This is a National Institutes of Health (NIH) funding opportunity titled "HIV-1 infection of the Central Nervous System (R01)" with Funding Opportunity Number PA-17-100. It uses the NIH R01 grant mechanism to support research projects focused on how HIV-1 affects the brain and central nervous system (CNS), especially in the modern treatment era.
2) What is the main goal of PA-17-100?
The main goal is to support studies that explain why neurological and neurobehavioral problems can persist in people living with HIV even when they are on antiretroviral therapy (ART) and have suppressed virus in the blood. The NIH is looking for research that clarifies biological mechanisms and points toward actionable therapeutic targets.

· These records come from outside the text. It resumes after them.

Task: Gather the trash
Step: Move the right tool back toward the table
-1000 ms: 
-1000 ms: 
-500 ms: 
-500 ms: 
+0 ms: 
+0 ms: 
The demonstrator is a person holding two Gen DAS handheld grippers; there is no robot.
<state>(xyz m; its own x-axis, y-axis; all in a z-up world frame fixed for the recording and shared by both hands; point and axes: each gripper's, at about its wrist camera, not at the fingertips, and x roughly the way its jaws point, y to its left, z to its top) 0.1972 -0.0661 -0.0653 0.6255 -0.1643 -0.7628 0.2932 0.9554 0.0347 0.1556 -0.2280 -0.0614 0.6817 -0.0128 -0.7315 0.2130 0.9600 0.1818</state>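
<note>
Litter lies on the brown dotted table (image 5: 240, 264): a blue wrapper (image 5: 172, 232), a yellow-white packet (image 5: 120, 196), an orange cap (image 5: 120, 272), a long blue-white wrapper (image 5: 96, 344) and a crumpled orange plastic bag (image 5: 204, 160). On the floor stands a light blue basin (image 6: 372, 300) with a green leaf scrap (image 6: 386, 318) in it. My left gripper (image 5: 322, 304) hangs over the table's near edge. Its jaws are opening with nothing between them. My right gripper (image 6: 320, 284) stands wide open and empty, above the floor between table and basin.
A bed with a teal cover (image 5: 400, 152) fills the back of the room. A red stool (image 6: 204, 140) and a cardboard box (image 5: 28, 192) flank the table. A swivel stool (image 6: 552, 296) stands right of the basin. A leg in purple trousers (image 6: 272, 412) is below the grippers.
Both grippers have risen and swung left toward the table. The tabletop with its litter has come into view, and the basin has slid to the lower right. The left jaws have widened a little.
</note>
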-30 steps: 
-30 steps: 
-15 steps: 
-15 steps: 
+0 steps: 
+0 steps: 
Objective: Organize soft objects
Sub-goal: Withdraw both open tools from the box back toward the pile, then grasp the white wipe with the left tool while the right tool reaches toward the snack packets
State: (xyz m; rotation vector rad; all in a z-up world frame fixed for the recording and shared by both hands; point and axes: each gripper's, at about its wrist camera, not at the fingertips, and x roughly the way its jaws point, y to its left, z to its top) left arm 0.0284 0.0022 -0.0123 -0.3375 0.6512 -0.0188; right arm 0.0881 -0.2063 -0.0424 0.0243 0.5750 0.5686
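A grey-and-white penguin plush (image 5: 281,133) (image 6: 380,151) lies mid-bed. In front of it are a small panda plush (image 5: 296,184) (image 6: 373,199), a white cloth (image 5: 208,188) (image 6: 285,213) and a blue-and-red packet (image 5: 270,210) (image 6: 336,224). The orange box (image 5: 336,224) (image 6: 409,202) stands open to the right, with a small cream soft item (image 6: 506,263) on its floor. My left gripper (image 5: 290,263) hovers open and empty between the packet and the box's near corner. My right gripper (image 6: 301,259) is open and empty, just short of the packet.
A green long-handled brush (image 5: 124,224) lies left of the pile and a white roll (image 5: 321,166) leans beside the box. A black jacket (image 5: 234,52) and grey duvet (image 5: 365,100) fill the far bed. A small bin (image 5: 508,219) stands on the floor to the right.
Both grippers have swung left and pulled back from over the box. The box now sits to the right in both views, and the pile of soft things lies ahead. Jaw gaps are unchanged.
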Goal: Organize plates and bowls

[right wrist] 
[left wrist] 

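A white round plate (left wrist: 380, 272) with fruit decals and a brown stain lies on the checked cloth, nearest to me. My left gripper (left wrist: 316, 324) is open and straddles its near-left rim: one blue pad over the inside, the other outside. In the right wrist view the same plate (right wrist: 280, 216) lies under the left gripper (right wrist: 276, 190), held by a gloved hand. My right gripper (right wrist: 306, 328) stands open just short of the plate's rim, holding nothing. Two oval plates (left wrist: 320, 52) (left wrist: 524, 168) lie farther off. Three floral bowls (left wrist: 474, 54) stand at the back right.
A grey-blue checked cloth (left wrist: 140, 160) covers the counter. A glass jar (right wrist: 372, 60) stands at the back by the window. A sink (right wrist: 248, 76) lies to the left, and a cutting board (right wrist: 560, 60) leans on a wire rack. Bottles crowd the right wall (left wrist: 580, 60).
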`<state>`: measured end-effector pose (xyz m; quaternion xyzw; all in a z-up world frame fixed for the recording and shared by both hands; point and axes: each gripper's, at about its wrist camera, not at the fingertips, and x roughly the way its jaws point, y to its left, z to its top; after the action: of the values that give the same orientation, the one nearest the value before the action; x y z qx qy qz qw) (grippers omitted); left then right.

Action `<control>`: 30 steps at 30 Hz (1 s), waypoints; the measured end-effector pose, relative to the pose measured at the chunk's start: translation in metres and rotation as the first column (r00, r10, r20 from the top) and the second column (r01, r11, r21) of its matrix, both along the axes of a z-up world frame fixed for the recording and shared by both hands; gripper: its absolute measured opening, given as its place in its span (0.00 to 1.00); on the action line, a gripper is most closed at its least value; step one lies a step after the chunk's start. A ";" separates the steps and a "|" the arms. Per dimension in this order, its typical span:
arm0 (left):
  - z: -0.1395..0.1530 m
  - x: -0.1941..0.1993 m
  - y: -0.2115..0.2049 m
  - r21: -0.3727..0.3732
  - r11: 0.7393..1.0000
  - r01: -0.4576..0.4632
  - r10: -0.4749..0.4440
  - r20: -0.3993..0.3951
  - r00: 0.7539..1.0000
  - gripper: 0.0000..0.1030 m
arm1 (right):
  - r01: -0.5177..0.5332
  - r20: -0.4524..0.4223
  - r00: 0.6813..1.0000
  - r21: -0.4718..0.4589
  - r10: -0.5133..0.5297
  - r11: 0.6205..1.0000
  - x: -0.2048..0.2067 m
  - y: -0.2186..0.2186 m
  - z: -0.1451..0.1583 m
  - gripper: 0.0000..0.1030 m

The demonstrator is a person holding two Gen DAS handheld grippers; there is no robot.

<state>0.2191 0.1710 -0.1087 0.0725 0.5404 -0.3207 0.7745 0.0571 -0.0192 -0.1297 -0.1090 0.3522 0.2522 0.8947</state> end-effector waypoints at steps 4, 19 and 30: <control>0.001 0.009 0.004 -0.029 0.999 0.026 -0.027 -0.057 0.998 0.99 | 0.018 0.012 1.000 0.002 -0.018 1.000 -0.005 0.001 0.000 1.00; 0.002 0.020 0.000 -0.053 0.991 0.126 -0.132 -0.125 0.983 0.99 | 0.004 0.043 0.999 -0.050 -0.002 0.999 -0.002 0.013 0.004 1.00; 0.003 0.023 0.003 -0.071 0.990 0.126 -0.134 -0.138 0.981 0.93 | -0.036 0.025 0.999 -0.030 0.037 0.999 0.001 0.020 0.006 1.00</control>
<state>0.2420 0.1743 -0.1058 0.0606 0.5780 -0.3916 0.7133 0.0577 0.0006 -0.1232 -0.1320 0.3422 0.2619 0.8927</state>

3) Why does the FOA emphasize the "modern treatment era"?
The announcement emphasizes conditions of viral suppression and ongoing ART because many individuals now have controlled HIV in the blood, yet a meaningful number still experience CNS-related complications. The FOA prioritizes understanding pathogenic mechanisms that operate despite systemic viral control, rather than focusing only on untreated infection.
4) What kinds of CNS outcomes does this FOA care about?
The FOA highlights outcomes related to brain function and CNS dysfunction, including neurocognitive performance, mood, behavior, and other neurological or neurobehavioral problems experienced by people living with HIV.
5) What does "pathogenic mechanisms" mean in the context of this FOA?
In this FOA, "pathogenic mechanisms" refers to the biological processes that drive HIV-1 induced CNS dysfunction under ART and viral suppression. This includes understanding how HIV or HIV-related inflammation may continue to influence the brain and contribute to persistent neurological risk.
6) Is this FOA focused on associations or on cause-and-effect?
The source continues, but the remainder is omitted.